## SUPPLIED MATERIAL
════

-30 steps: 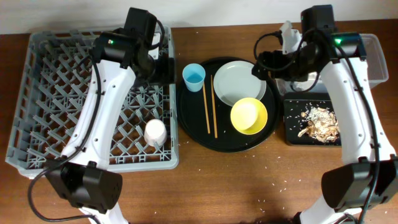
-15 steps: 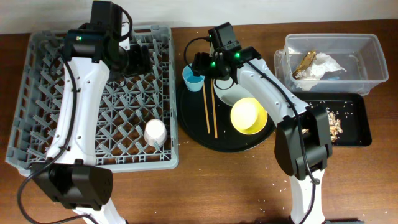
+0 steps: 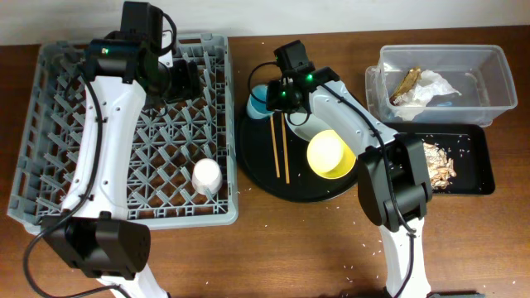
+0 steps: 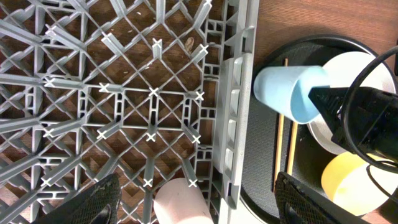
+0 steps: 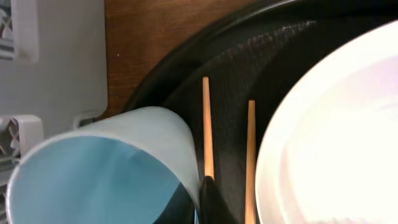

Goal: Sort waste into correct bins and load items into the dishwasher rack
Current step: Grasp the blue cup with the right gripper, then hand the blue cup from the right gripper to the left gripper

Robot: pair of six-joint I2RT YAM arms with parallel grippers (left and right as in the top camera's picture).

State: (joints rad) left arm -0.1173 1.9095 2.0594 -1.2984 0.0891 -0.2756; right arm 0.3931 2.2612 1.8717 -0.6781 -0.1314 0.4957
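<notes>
My right gripper [image 3: 273,101] is shut on the rim of the light-blue cup [image 3: 258,104], one finger inside and one outside [image 5: 202,200]. The cup [image 5: 106,168] is tilted over the left edge of the round black tray [image 3: 258,175]. The wooden chopsticks [image 3: 280,153], the pale plate [image 3: 300,132] and the yellow bowl [image 3: 331,154] lie on that tray. The pink cup [image 3: 206,175] stands upside down in the grey dishwasher rack [image 3: 50,165]. My left gripper [image 4: 198,208] hangs open above the rack's right side, over the pink cup [image 4: 177,202].
At the back right the clear tub [image 3: 497,83] holds the crumpled tissue and brown wrapper [image 3: 426,85]. In front of it the flat black tray [image 3: 476,170] holds the shredded food scraps [image 3: 439,161]. Crumbs dot the wooden table.
My right arm swung from the clear tub to the round tray, shut on the blue cup's rim and tipped it. My left arm shifted back and left, then held still.
</notes>
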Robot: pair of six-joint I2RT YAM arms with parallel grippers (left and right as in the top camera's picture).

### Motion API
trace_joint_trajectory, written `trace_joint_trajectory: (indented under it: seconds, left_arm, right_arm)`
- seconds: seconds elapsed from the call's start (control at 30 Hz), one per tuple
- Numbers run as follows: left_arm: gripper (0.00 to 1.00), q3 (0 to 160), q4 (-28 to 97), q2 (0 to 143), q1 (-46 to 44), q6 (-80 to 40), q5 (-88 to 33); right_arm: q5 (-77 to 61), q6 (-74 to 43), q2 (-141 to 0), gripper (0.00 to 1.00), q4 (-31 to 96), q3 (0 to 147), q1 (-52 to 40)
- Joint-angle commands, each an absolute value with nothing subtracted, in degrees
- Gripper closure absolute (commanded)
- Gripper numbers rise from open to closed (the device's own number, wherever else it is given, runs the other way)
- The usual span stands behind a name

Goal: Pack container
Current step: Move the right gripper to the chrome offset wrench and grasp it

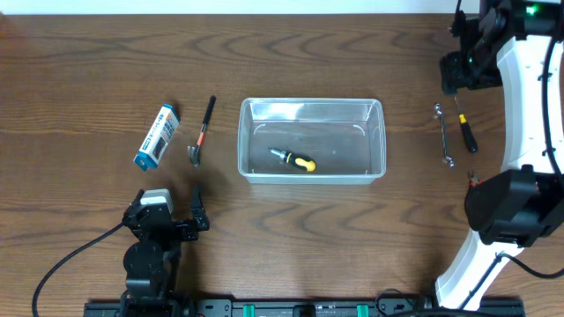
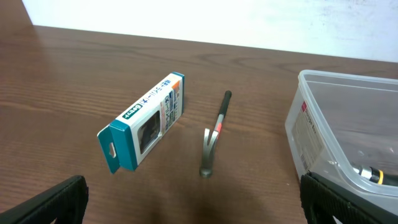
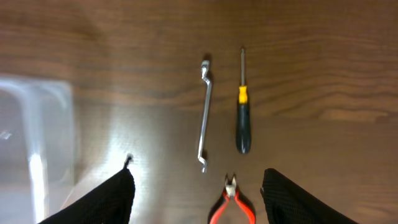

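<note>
Wood-grain surface [image 1: 88,62] from overhead: the container [image 1: 312,103] sits mid-surface, with one stubby screwdriver [image 1: 293,159] already lying in it. Left of the container lie a hammer [image 1: 201,132] and a box [image 1: 156,136]. Right of it lie a wrench [image 1: 443,135], a long screwdriver [image 1: 464,125] and pliers [image 1: 471,179]. Your left fingers [image 1: 199,216] wait nearer you than the hammer, spread wide and empty. Your right arm is on the wrench side, so it is the nearer arm for those three tools, though you cannot make out its fingers from up here.

Left wrist view: your left fingers [image 2: 56,202] frame the hammer [image 2: 212,138], which runs away from you, head nearest. The box [image 2: 144,121] lies on the hammer's far side from the container [image 2: 298,130].

Right wrist view: your right fingers [image 3: 106,199] stand apart with nothing gripped. The wrench [image 3: 204,115] and long screwdriver [image 3: 242,118] lie ahead, side by side but apart. Their long axes run square to the line between the fingers, which suits closing across a shaft. Only this view shows the pliers [image 3: 231,202] poking up between the fingers. The container [image 3: 37,137] is a blur beyond the wrench.
</note>
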State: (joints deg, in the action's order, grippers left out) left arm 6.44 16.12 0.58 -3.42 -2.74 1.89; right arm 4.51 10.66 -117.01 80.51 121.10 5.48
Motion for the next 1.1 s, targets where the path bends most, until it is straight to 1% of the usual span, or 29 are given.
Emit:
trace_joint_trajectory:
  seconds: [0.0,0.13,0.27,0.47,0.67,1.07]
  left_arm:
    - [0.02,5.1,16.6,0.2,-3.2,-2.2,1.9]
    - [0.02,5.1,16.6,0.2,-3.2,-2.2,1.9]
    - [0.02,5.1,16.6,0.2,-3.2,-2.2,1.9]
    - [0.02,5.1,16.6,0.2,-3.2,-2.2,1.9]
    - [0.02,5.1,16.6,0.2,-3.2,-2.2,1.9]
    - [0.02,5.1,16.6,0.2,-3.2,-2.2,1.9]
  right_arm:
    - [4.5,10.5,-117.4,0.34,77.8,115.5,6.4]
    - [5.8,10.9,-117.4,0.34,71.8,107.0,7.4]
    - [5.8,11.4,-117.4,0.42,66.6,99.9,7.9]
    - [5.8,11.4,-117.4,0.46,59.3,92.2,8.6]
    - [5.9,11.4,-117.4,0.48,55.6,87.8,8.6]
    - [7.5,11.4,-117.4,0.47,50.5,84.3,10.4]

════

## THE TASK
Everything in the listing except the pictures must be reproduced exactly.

## RESPONSE TO THIS TASK
-30 steps: 
-15 steps: 
+0 steps: 
+0 steps: 
+0 steps: 

Goal: Sort waste into correct bins and load items into the dishwasher rack
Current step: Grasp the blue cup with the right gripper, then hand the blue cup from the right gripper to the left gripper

Robot: pair of six-joint I2RT YAM arms with parallel grippers (left and right as in the top camera's picture).

State: (joints rad) left arm -0.1173 1.9095 2.0594 -1.2984 0.0891 -0.2756; right arm 0.3931 2.2612 1.8717 -0.6781 -0.1314 0.4957
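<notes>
My right gripper [image 3: 273,101] is shut on the rim of the light-blue cup [image 3: 258,104], one finger inside and one outside [image 5: 202,200]. The cup [image 5: 106,168] is tilted over the left edge of the round black tray [image 3: 258,175]. The wooden chopsticks [image 3: 280,153], the pale plate [image 3: 300,132] and the yellow bowl [image 3: 331,154] lie on that tray. The pink cup [image 3: 206,175] stands upside down in the grey dishwasher rack [image 3: 50,165]. My left gripper [image 4: 198,208] hangs open above the rack's right side, over the pink cup [image 4: 177,202].
At the back right the clear tub [image 3: 497,83] holds the crumpled tissue and brown wrapper [image 3: 426,85]. In front of it the flat black tray [image 3: 476,170] holds the shredded food scraps [image 3: 439,161]. Crumbs dot the wooden table.
My right arm swung from the clear tub to the round tray, shut on the blue cup's rim and tipped it. My left arm shifted back and left, then held still.
</notes>
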Robot: pair of six-joint I2RT YAM arms with parallel grippers (left and right as in the top camera's picture).

### Motion API
trace_joint_trajectory, written `trace_joint_trajectory: (indented under it: seconds, left_arm, right_arm)`
- seconds: seconds elapsed from the call's start (control at 30 Hz), one per tuple
- Numbers run as follows: left_arm: gripper (0.00 to 1.00), q3 (0 to 160), q4 (-28 to 97), q2 (0 to 143), q1 (-46 to 44), q6 (-80 to 40), q5 (-88 to 33); right_arm: q5 (-77 to 61), q6 (-74 to 43), q2 (-141 to 0), gripper (0.00 to 1.00), q4 (-31 to 96), q3 (0 to 147), q1 (-52 to 40)
- Joint-angle commands, each an absolute value with nothing subtracted, in degrees
- Gripper closure absolute (commanded)
- Gripper numbers rise from open to closed (the device's own number, wherever else it is given, runs the other way)
- The usual span stands behind a name

Goal: Pack container
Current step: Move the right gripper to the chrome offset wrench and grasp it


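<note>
Wood-grain surface [image 1: 88,62] from overhead: the container [image 1: 312,103] sits mid-surface, with one stubby screwdriver [image 1: 293,159] already lying in it. Left of the container lie a hammer [image 1: 201,132] and a box [image 1: 156,136]. Right of it lie a wrench [image 1: 443,135], a long screwdriver [image 1: 464,125] and pliers [image 1: 471,179]. Your left fingers [image 1: 199,216] wait nearer you than the hammer, spread wide and empty. Your right arm is on the wrench side, so it is the nearer arm for those three tools, though you cannot make out its fingers from up here.

Left wrist view: your left fingers [image 2: 56,202] frame the hammer [image 2: 212,138], which runs away from you, head nearest. The box [image 2: 144,121] lies on the hammer's far side from the container [image 2: 298,130].

Right wrist view: your right fingers [image 3: 106,199] stand apart with nothing gripped. The wrench [image 3: 204,115] and long screwdriver [image 3: 242,118] lie ahead, side by side but apart. Their long axes run square to the line between the fingers, which suits closing across a shaft. Only this view shows the pliers [image 3: 231,202] poking up between the fingers. The container [image 3: 37,137] is a blur beyond the wrench.
</note>
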State: (joints deg, in the action's order, grippers left out) left arm 6.44 16.12 0.58 -3.42 -2.74 1.89; right arm 4.51 10.66 -117.01 80.51 121.10 5.48
Motion for the next 1.1 s, targets where the path bends most, until it is straight to 1% of the usual span, or 29 are given.
Emit:
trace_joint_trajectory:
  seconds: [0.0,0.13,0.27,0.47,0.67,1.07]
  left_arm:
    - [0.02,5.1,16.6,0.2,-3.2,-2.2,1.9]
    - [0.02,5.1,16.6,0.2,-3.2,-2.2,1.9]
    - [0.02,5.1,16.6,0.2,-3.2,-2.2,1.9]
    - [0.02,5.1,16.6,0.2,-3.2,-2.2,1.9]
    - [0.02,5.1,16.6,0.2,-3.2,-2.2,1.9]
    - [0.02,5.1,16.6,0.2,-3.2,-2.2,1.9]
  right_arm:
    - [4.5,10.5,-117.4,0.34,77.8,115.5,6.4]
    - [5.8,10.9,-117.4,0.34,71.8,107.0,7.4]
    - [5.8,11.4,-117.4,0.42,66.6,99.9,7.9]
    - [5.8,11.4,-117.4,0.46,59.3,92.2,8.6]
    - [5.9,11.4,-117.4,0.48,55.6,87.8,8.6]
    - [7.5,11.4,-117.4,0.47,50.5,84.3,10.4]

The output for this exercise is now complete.